» **SUPPLIED INFORMATION**
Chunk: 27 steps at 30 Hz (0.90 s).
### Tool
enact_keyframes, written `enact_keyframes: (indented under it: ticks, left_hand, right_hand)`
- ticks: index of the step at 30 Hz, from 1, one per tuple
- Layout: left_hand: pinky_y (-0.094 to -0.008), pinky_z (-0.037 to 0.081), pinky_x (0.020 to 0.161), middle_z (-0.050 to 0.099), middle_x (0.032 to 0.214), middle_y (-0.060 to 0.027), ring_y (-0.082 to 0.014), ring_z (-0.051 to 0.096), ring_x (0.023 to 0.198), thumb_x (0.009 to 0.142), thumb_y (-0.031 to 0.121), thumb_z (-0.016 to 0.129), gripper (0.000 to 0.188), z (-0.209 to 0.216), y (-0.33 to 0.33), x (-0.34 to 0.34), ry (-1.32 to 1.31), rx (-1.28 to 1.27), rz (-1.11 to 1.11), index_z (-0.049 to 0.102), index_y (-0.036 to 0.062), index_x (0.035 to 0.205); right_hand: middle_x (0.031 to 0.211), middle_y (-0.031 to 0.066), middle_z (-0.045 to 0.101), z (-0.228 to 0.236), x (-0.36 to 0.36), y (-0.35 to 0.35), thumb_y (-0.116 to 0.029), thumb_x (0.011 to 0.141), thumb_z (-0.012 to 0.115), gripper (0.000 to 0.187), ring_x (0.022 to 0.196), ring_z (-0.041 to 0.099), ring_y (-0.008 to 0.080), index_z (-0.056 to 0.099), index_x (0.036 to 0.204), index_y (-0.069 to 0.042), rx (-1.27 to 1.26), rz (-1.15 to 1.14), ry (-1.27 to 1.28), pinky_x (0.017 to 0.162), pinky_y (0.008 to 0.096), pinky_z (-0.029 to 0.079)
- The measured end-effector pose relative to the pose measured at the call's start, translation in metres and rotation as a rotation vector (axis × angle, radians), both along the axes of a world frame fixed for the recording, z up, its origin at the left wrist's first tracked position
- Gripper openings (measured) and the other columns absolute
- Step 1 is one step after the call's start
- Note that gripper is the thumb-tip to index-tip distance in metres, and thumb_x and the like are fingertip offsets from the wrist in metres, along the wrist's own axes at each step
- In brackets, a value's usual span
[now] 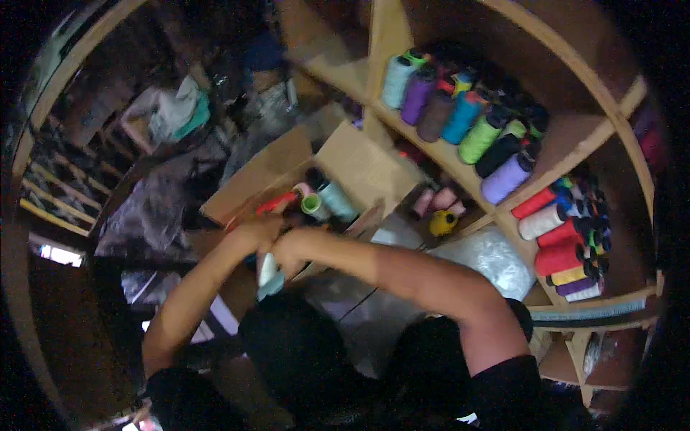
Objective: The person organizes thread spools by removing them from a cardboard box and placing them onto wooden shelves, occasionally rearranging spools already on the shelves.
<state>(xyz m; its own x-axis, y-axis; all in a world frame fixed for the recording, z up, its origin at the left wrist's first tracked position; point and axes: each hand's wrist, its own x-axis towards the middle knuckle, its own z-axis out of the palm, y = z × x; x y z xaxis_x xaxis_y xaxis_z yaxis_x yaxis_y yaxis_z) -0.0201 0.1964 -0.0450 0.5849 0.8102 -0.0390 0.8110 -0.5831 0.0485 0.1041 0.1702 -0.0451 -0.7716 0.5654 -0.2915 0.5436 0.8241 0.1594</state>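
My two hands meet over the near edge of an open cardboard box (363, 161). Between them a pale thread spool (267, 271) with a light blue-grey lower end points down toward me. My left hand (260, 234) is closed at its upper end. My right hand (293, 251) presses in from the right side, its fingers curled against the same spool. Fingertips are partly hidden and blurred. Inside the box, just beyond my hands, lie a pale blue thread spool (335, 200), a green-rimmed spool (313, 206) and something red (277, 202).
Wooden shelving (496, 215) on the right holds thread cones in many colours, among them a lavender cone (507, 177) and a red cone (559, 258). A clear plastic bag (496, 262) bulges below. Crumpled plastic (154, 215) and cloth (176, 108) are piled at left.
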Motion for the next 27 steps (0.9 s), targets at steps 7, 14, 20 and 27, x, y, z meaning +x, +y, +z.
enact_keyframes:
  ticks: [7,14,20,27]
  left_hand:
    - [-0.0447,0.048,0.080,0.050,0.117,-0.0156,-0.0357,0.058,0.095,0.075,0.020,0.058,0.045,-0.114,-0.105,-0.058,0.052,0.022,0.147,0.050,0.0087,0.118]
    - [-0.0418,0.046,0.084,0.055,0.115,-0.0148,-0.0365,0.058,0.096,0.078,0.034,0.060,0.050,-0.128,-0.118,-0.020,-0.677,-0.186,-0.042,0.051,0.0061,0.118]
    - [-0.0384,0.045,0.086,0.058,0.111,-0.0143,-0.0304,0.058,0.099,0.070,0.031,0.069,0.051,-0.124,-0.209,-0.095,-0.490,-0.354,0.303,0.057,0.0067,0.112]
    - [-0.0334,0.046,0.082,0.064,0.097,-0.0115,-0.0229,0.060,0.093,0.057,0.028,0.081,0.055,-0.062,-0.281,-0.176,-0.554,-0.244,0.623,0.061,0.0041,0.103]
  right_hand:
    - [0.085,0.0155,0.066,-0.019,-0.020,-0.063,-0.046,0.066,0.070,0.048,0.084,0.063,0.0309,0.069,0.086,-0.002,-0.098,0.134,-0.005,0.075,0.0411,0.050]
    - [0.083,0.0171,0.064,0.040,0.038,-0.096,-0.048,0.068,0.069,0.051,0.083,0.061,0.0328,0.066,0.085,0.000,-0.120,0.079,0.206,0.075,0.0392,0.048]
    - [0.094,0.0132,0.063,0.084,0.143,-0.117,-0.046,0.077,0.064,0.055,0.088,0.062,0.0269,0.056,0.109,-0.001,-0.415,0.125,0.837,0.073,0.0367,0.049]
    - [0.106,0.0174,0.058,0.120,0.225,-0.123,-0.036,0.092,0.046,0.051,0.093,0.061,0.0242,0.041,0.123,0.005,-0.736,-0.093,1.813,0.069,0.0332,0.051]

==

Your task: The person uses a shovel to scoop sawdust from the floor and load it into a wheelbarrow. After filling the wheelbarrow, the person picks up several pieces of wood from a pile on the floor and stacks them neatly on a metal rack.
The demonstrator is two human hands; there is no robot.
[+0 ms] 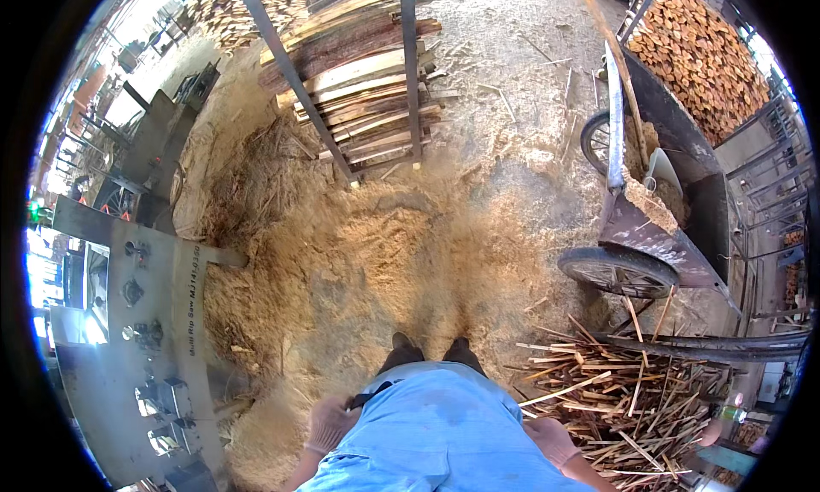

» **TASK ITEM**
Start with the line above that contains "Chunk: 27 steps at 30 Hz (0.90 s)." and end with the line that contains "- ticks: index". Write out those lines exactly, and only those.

» **RESPONSE BOX**
Chunk: 27 steps at 30 Hz (0.90 s).
### Tool
enact_keyframes, written `enact_keyframes: (indented under it: ticks, left_hand, right_hand)`
- ticks: index of the step at 30 Hz, from 1, one per tuple

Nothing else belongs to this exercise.